Now I’m torn between two loves. Part of me wants to continue with the Dark Tower series. Even though I read these books a long time ago this is like rereading them for the first time. Stephen !ing had me sucked into his Mid- World and Roland’s epic quest for the Dark Tower. Im finishing up the third book. I just can’t stop on the middle of the journey.
Then there is John Grisham. Grisham is another favorite author. I am anxious to get started on his latest book. I love Grisham as much as King. These are certainly on my reading list. I’ll probably get to these books in December. Oh I’m one happy old man!
9:02p.m. I didn’t eat much of a supper. I ate the fish and the Dutch Apple pie. I was afraid of getting sick. I had a big breakfast and lunch. That was enough for me.
I talked with Chocolatechip after I ate. She was telling me the latest about Comcast. Her bill went up$15. The last money order she sent still hasn’t been cashed. She said she was thinking of telling Comcast to fuck themselves. I said before you to that call Legal Aide. I also said I don’t understand any of this. After all I advised her to call Frontier and that turned into a big mistake.
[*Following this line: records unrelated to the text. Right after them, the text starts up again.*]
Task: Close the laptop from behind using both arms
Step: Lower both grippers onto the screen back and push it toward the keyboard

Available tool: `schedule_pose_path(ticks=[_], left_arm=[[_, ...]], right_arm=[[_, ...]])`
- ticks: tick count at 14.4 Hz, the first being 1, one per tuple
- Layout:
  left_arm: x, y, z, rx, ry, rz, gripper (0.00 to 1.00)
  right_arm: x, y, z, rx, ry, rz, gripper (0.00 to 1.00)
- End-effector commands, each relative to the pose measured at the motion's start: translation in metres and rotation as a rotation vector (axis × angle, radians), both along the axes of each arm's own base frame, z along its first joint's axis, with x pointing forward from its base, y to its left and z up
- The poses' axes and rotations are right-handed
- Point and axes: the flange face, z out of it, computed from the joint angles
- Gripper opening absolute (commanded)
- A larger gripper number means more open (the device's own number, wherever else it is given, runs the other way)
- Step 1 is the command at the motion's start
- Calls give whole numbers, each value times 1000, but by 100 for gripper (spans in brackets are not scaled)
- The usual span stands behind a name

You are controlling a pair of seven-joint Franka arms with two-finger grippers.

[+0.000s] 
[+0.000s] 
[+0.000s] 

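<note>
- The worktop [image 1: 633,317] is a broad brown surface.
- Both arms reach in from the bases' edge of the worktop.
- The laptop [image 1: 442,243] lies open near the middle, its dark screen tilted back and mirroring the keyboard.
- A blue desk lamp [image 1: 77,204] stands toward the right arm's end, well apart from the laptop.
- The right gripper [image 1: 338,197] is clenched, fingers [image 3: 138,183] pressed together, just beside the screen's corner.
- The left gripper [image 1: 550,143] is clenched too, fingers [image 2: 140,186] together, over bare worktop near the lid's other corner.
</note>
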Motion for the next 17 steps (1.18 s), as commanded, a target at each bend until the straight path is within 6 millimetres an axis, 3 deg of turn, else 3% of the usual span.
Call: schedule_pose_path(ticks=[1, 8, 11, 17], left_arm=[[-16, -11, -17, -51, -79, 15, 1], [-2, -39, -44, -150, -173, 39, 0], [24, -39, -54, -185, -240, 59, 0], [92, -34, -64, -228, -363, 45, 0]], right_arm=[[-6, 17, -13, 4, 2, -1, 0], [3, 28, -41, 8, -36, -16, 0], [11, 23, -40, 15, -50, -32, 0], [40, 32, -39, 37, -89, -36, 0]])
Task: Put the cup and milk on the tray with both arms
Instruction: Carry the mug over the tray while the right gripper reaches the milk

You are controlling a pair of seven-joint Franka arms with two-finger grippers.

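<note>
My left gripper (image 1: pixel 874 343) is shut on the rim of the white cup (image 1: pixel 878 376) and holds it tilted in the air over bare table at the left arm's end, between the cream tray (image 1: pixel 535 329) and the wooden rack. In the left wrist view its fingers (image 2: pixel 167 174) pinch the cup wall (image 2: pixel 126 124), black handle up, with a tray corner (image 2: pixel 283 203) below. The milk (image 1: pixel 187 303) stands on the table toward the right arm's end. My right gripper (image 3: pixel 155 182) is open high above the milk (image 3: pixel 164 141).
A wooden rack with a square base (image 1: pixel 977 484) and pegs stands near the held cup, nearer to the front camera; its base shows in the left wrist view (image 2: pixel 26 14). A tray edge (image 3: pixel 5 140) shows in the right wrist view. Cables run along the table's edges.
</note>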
Then she talked about the bed bug situation. Chocolatechip said again het airbed is polluted with bb. After all the spraying. after all the stuff she threw out, she still has bed bugs. The Housing Authority does not no what else to do. Even the exterminator doesn’t have an answer. Chocolatechip said nobody can solve her problems.
For a minute she really sounded desperate. Chocolatechip said she confessed to having some “thoughts” this morning. This kind of scared me. I said please don’t do anything stupid, I could not go on without you.
I also got her thinking of some positive thoughts. Despite the bb she has a nice warm apartment. She has health insurance and a social security check. Better still she has three beautiful daughters who are doing well. Then I said you have me who will always love you. We talked about other positive thoughts and both out moods improved. I hope she will be ok tonight.
We talked for about a half hour then she went to bed at the usual time. This was around 6:30 I read my book The Waste Lands I read until 8 . I’m almost finished with that book. I decided to continue on the road to the Dark Tower.